### EXERCISE
Only the lines from the one containing "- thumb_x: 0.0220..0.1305" through the one containing "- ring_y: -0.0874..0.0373" should be printed, exactly as they appear below, with both ends included.

### INPUT DATA
★ ★ ★ ★ ★
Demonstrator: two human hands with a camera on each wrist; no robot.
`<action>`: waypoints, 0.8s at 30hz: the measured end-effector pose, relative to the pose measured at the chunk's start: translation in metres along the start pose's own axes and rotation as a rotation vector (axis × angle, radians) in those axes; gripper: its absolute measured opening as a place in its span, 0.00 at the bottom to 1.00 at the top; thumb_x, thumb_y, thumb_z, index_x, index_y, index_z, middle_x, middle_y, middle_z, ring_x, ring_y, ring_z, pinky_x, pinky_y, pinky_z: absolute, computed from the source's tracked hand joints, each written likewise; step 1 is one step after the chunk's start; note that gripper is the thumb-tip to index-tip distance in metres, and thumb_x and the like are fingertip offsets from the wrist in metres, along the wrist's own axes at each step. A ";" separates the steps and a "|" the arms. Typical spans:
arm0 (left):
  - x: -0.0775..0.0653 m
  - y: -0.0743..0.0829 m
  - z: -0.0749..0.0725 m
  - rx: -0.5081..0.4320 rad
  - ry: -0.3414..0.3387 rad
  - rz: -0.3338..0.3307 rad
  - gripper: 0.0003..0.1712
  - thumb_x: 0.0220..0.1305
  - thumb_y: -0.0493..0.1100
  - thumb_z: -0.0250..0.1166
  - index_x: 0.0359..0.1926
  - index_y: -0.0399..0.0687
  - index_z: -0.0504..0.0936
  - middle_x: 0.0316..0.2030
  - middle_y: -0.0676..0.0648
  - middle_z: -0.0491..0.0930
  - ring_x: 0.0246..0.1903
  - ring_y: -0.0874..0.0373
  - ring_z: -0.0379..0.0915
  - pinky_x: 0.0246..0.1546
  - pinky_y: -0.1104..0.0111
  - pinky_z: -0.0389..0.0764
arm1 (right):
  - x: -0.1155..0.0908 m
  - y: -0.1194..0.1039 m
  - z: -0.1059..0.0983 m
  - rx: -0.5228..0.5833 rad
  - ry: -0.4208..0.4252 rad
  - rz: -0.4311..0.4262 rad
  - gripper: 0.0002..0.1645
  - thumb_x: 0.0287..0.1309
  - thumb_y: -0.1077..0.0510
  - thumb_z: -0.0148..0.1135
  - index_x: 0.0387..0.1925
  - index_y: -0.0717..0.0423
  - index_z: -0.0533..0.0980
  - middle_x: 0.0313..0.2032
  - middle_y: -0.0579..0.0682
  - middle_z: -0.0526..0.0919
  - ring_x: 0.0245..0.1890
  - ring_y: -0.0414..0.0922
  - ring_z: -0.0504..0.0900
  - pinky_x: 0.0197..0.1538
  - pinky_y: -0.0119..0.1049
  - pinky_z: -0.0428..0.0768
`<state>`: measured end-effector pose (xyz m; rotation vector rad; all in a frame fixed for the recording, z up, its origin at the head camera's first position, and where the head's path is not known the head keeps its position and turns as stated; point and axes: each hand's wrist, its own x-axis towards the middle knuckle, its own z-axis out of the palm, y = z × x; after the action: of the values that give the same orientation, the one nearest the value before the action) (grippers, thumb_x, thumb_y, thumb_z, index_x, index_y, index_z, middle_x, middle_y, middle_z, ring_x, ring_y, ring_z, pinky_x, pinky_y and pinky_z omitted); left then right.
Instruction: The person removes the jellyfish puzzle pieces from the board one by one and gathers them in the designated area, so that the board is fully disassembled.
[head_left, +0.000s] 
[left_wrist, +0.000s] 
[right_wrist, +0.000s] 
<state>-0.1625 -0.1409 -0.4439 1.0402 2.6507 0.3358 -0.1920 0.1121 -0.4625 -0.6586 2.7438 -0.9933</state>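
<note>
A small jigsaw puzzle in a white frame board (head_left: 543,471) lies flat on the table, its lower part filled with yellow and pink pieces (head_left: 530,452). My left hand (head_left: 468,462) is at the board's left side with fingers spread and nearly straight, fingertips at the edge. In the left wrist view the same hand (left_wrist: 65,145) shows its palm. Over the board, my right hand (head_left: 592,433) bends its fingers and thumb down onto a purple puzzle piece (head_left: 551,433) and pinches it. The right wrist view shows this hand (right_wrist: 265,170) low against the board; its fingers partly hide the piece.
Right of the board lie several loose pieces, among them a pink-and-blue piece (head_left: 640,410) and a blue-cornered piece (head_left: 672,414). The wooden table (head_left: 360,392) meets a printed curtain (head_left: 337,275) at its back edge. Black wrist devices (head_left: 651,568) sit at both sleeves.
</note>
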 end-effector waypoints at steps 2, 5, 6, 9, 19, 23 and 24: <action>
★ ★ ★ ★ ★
### TASK RESULT
  - thumb_x: 0.0220..0.1305
  - thumb_y: -0.0493..0.1100
  - thumb_z: -0.0250..0.1166
  - index_x: 0.0359..0.1926
  - index_y: -0.0399..0.0687
  - index_z: -0.0504..0.0936
  - middle_x: 0.0316..0.2030
  - middle_y: -0.0676..0.0648
  - middle_z: -0.0491..0.0930
  - ring_x: 0.0246..0.1903
  - ring_y: -0.0874..0.0373

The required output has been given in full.